Action item:
An exact copy of all the entries is needed, with no images in it.
Source information: Begin
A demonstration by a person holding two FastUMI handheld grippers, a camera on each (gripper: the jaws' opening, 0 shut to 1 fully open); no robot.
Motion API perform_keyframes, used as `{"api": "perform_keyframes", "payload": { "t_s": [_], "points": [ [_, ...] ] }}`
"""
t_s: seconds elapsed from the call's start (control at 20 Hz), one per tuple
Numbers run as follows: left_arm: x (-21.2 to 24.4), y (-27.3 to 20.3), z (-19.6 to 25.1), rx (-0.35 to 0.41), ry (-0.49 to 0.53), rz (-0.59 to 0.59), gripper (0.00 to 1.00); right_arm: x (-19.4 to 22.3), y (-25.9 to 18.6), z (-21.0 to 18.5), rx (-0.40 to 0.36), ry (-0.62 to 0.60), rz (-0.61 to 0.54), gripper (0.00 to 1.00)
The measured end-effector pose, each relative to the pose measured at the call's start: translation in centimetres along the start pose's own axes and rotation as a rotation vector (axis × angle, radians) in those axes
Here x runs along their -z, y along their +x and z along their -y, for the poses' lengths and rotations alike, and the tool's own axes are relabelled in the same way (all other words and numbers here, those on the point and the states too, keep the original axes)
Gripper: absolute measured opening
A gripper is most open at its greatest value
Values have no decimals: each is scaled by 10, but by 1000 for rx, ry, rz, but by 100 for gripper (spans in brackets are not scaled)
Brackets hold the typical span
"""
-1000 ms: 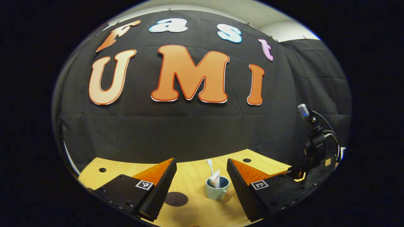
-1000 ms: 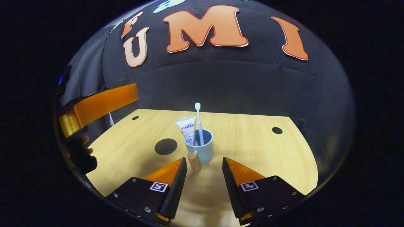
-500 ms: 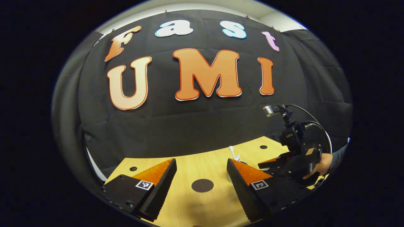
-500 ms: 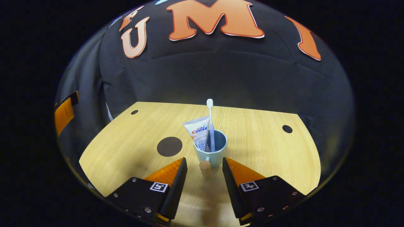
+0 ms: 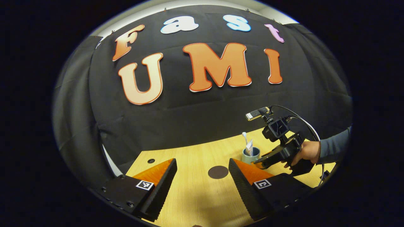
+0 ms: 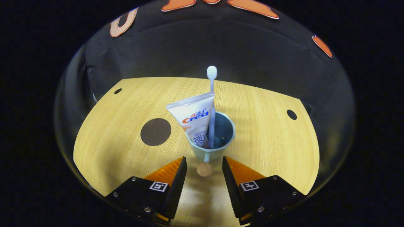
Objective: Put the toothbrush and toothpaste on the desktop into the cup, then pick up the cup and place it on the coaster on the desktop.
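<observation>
A pale blue cup (image 6: pixel 210 148) stands upright on the wooden desktop (image 6: pixel 268 142). Inside it lean a white toothpaste tube (image 6: pixel 194 118) and a light toothbrush (image 6: pixel 211 94), head up. The cup's wooden handle (image 6: pixel 204 169) points at me and lies between the fingers of my open right gripper (image 6: pixel 204 160), which do not touch it. A dark round coaster (image 6: pixel 156 131) lies bare to the cup's left. In the left gripper view, my left gripper (image 5: pixel 202 161) is open and holds nothing, with the coaster (image 5: pixel 218 172) just ahead. Farther right, the cup (image 5: pixel 251 155) has the right gripper (image 5: pixel 268 157) beside it.
A hand (image 5: pixel 303 153) in a grey sleeve holds the right gripper, with its camera and cable above. Small dark holes (image 6: pixel 291 114) mark the desktop near its corners. The black cloth wall rises right behind the desktop's far edge.
My right gripper has closed in on the cup, bringing the handle between its open fingers. My left gripper has drawn back from the cup, which now looks smaller and farther right.
</observation>
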State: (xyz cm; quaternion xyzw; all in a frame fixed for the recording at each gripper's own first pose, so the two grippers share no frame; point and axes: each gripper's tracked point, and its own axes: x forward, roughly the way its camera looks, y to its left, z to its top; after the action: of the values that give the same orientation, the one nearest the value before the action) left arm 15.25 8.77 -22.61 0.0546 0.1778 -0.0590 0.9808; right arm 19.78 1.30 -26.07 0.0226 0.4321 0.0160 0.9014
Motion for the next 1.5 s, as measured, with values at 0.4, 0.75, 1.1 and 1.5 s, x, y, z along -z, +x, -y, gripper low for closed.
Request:
{"api": "perform_keyframes", "payload": {
  "t_s": [0.4, 0.75, 1.1, 1.5],
  "points": [
    [25, -6, -31, -60, -41, -71, 99, 14, 17, 5, 35, 174, -155, 45],
    [33, -4, -37, -75, -102, -97, 99, 14, 18, 6, 15, 98, -144, 19],
    [39, -11, -47, -96, -129, -90, 99, 9, 18, 5, -18, 28, -83, 18],
    [48, -14, -61, -117, -175, -103, 99, 6, 20, 4, -77, -49, -56, 18]
  ]
}}
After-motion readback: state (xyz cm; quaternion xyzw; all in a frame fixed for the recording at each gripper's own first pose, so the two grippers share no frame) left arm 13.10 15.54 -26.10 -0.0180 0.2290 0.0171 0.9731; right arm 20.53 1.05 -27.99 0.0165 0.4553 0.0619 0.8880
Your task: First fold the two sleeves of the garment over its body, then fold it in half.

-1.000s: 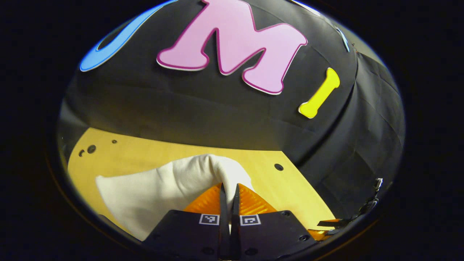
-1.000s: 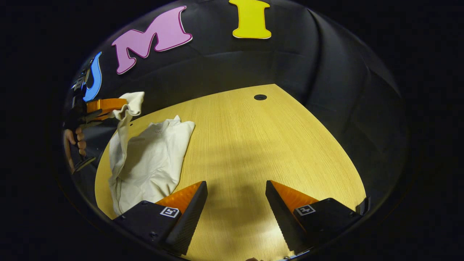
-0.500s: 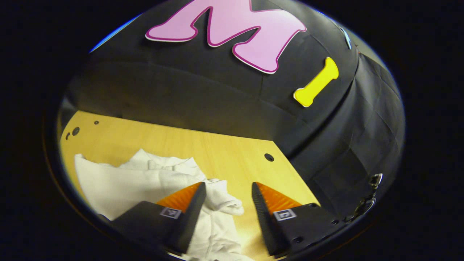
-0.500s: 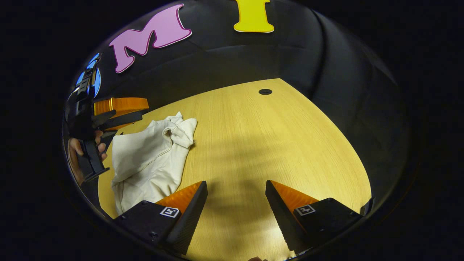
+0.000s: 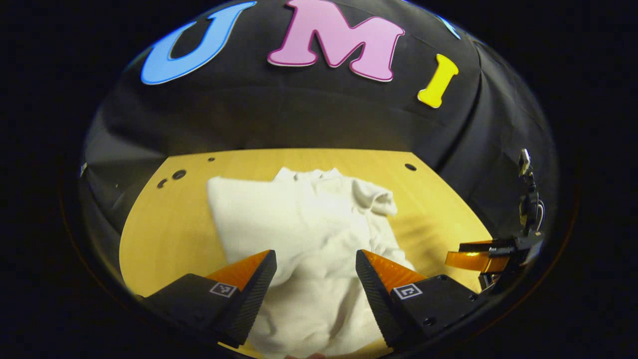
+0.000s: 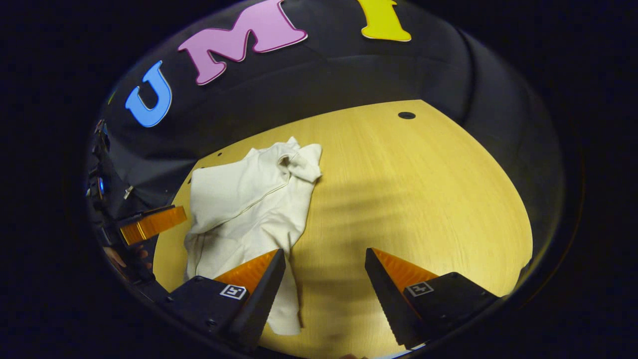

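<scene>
Released since a second ago: left gripper (image 5: 315, 279) now spread, empty, above garment (image 5: 304, 234) on table (image 5: 164, 239). Right gripper view: right gripper (image 6: 325, 279) open at the garment's near edge; sleeve looks folded over, half-fold probably remains.

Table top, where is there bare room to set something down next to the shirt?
The widest bare patch of the table lies between the garment and the far cable hole, ahead of the open right gripper. A narrower strip borders the garment's other side. The garment's own side is crowded, with the open left gripper over it.
</scene>
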A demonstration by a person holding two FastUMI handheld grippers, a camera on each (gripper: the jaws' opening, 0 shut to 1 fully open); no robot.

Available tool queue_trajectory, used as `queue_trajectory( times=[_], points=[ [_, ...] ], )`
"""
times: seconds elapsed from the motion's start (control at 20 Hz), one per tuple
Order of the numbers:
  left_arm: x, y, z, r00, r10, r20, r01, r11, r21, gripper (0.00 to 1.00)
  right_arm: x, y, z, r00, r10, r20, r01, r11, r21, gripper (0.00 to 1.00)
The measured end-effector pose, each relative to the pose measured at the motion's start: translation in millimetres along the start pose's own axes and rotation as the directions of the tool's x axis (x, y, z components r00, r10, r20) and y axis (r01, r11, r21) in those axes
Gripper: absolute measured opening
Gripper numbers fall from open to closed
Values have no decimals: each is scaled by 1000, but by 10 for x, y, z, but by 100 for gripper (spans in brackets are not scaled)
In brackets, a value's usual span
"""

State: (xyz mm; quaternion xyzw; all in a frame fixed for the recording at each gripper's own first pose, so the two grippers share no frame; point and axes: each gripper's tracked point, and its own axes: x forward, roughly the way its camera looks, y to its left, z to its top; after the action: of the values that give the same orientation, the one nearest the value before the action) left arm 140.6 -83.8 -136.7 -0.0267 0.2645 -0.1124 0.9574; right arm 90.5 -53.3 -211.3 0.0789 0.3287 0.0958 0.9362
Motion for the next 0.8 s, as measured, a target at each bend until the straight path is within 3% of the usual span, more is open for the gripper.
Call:
queue_trajectory(
  times=[0.35, 0.6, 0.8],
  points=[
    [-459, 453, -934, 991, 88, -99, -96, 992, -77, 98, -71, 408, -557, 995, 42, -86, -47, 997, -59, 99],
    [-569, 623, -1468, 977, 115, -181, -136, 985, -105, 98, -20, 518, -834, 990, 31, -138, -43, 995, -88, 99],
    [-508, 571, -1755, 966, 97, -239, -130, 984, -125, 98, 22, 551, -1040, 984, 15, -176, -34, 994, -106, 99]
  ],
)
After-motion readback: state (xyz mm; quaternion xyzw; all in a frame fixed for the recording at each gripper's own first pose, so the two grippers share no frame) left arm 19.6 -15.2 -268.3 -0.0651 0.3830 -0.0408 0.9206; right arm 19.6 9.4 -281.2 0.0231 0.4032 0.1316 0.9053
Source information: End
Task solution:
A demonstration by a person holding two FastUMI handheld grippers, a camera on each (gripper: the jaws' opening, 0 shut to 1 fully open); no robot.
Motion API perform_keyframes, used as `{"api": "perform_keyframes", "payload": { "t_s": [_], "points": [ [_, ...] ] }}`
"""
t_s: seconds elapsed from the call's start (control at 20 Hz), one per tuple
Numbers run as follows: left_arm: x (-21.2 to 24.4), y (-27.3 to 20.3), z (-19.6 to 25.1), rx (-0.35 to 0.41), ry (-0.49 to 0.53), rz (-0.59 to 0.59), gripper (0.00 to 1.00); right_arm: x (-19.4 to 22.3), y (-25.9 to 18.6), z (-21.0 to 18.5), rx (-0.40 to 0.36), ry (-0.62 to 0.60), rz (-0.61 to 0.54), gripper (0.00 to 1.00)
The measured end-effector pose, each relative to the pose measured at the call's start: translation in centimetres along the start pose's own axes and rotation as a rotation vector (axis × angle, radians) in those axes
Here x runs along their -z, y along their +x and z along their -y, for the poses' lengths and rotations alike, and the tool's own axes are relabelled in the same way (all other words and numbers here, those on the point and the states too, keep the original axes)
Gripper: absolute measured opening
A gripper is most open at its greatest value
Values have no decimals: each is scaled by 10, but by 1000 for rx, ry, rz, but by 100 for gripper (spans in brackets are not scaled)
Brackets hold the typical span
"""
-1000 ms: 
-1000 ms: 
-500 ms: 
-500 ms: 
+0 ms: 
+0 ms: 
Objective: Put the toothbrush and toothpaste on the desktop into the cup, then pick up the cup and place it on the coaster on the desktop.
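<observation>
A pale blue cup (image 6: pixel 210 148) stands upright on the wooden desktop (image 6: pixel 268 142). Inside it lean a white toothpaste tube (image 6: pixel 194 118) and a light toothbrush (image 6: pixel 211 94), head up. The cup's wooden handle (image 6: pixel 204 169) points at me and lies between the fingers of my open right gripper (image 6: pixel 204 160), which do not touch it. A dark round coaster (image 6: pixel 156 131) lies bare to the cup's left. In the left gripper view, my left gripper (image 5: pixel 202 161) is open and holds nothing, with the coaster (image 5: pixel 218 172) just ahead. Farther right, the cup (image 5: pixel 251 155) has the right gripper (image 5: pixel 268 157) beside it.
A hand (image 5: pixel 303 153) in a grey sleeve holds the right gripper, with its camera and cable above. Small dark holes (image 6: pixel 291 114) mark the desktop near its corners. The black cloth wall rises right behind the desktop's far edge.
My right gripper has closed in on the cup, bringing the handle between its open fingers. My left gripper has drawn back from the cup, which now looks smaller and farther right.
</observation>
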State: (xyz cm; quaternion xyzw; all in a frame fixed for the recording at each gripper's own first pose, so the two grippers share no frame; point and axes: each gripper's tracked point, and its own axes: x forward, roughly the way its camera looks, y to its left, z to its top; after the action: of the values that give the same orientation, the one nearest the value before the action) left arm 15.25 8.77 -22.61 0.0546 0.1778 -0.0590 0.9808; right arm 19.78 1.30 -26.07 0.0226 0.4321 0.0160 0.9014
Motion for the next 1.5 s, as measured, with values at 0.4, 0.75, 1.1 and 1.5 s, x, y, z along -z, +x, -y, gripper low for closed.
Request:
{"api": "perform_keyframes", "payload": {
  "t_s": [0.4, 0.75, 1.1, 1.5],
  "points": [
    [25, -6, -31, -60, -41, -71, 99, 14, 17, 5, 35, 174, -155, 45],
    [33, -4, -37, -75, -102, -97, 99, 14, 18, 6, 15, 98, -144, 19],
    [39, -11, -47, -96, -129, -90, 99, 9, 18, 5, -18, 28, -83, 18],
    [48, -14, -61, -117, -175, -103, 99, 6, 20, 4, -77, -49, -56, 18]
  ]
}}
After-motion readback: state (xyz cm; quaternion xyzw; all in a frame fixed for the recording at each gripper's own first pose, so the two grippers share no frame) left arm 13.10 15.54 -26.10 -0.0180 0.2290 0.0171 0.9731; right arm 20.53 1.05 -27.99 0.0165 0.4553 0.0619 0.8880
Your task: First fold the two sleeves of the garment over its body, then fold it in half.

-1.000s: 
-1.000s: 
-0.500s: 
-0.500s: 
+0.000s: 
+0.000s: 

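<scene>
Released since a second ago: left gripper (image 5: 315, 279) now spread, empty, above garment (image 5: 304, 234) on table (image 5: 164, 239). Right gripper view: right gripper (image 6: 325, 279) open at the garment's near edge; sleeve looks folded over, half-fold probably remains.

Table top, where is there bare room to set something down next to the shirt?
The widest bare patch of the table lies between the garment and the far cable hole, ahead of the open right gripper. A narrower strip borders the garment's other side. The garment's own side is crowded, with the open left gripper over it.
</scene>
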A demonstration by a person holding two FastUMI handheld grippers, a camera on each (gripper: the jaws' opening, 0 shut to 1 fully open); no robot.

Available tool queue_trajectory, used as `queue_trajectory( times=[_], points=[ [_, ...] ], )`
"""
times: seconds elapsed from the motion's start (control at 20 Hz), one per tuple
Order of the numbers:
  left_arm: x, y, z, r00, r10, r20, r01, r11, r21, gripper (0.00 to 1.00)
  right_arm: x, y, z, r00, r10, r20, r01, r11, r21, gripper (0.00 to 1.00)
The measured end-effector pose, each relative to the pose measured at the motion's start: translation in millimetres along the start pose's own axes and rotation as the directions of the tool's x axis (x, y, z components r00, r10, r20) and y axis (r01, r11, r21) in those axes
Gripper: absolute measured opening
Gripper numbers fall from open to closed
Values have no decimals: each is scaled by 1000, but by 10 for x, y, z, but by 100 for gripper (spans in brackets are not scaled)
In brackets, a value's usual span
"""

State: (xyz mm; quaternion xyzw; all in a frame fixed for the recording at each gripper's own first pose, so the two grippers share no frame; point and axes: each gripper's tracked point, and its own axes: x forward, roughly the way its camera looks, y to its left, z to its top; after the action: of the values that give the same orientation, the one nearest the value before the action) left arm 140.6 -83.8 -136.7 -0.0267 0.2645 -0.1124 0.9574; right arm 90.5 -53.3 -211.3 0.0789 0.3287 0.0958 0.9362
Motion for the next 0.8 s, as measured, a target at each bend until the straight path is within 3% of the usual span, more is open for the gripper.
Call:
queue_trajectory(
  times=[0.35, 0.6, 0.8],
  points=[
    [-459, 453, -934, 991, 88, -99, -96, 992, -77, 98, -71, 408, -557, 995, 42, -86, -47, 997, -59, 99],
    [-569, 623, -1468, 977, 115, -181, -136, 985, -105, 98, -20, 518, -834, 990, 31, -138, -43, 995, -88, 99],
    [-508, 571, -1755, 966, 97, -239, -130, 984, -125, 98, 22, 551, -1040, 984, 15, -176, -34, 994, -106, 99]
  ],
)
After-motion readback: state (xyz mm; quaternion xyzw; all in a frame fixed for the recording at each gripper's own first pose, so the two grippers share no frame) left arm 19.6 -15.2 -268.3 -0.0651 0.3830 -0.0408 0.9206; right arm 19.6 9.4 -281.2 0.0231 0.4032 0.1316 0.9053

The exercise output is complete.